▸ **REQUIRED ACTION**
Which lines hold the word "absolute"? Copy each of them from the material.

BEGIN DATA SHOWN

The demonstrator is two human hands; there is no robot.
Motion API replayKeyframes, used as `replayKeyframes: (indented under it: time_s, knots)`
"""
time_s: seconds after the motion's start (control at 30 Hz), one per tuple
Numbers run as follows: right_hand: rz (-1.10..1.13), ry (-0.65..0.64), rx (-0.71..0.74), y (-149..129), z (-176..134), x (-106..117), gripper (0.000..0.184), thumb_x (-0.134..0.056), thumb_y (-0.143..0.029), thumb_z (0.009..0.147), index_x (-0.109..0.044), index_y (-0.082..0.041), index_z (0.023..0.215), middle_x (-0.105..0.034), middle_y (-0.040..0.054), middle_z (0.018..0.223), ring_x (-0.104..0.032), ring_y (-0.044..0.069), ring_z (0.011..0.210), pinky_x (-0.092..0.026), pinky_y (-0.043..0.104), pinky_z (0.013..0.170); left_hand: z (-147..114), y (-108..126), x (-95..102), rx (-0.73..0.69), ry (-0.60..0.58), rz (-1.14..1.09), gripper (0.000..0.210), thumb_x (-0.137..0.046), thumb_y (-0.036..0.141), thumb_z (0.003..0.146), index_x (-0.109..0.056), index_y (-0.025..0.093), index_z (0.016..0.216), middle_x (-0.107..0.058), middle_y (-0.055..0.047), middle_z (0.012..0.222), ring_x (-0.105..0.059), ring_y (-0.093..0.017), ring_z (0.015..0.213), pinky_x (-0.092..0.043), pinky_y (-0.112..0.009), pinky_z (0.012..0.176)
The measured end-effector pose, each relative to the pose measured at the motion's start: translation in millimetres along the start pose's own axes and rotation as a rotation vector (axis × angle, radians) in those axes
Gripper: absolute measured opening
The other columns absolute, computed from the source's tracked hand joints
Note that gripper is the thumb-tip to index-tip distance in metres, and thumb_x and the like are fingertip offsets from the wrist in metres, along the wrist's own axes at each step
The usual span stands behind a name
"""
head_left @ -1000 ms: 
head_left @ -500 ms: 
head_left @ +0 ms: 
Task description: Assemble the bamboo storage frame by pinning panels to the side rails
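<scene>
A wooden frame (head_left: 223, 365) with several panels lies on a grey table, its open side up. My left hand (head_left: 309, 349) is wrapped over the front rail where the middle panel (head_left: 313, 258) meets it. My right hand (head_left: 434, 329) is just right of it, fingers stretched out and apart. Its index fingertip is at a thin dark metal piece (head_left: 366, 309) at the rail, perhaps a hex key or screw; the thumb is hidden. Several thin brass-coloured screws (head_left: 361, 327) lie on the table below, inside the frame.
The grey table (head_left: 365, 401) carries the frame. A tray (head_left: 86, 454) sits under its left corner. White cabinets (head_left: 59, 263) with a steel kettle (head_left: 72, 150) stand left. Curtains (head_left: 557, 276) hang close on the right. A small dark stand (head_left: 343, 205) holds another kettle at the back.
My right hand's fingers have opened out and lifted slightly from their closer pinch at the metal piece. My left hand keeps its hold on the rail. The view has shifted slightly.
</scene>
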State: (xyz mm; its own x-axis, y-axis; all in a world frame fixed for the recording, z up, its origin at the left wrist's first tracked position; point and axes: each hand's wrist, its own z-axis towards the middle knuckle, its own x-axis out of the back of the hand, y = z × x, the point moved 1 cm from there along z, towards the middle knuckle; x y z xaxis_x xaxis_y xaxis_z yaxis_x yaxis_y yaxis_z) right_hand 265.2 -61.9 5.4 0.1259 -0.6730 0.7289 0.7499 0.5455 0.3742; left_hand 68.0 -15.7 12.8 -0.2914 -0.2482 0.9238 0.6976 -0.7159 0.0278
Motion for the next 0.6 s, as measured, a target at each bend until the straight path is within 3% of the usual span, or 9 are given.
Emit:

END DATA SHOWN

▸ **EXERCISE ANSWER**
Gripper: absolute measured opening
The other columns absolute, computed from the source's tracked hand joints

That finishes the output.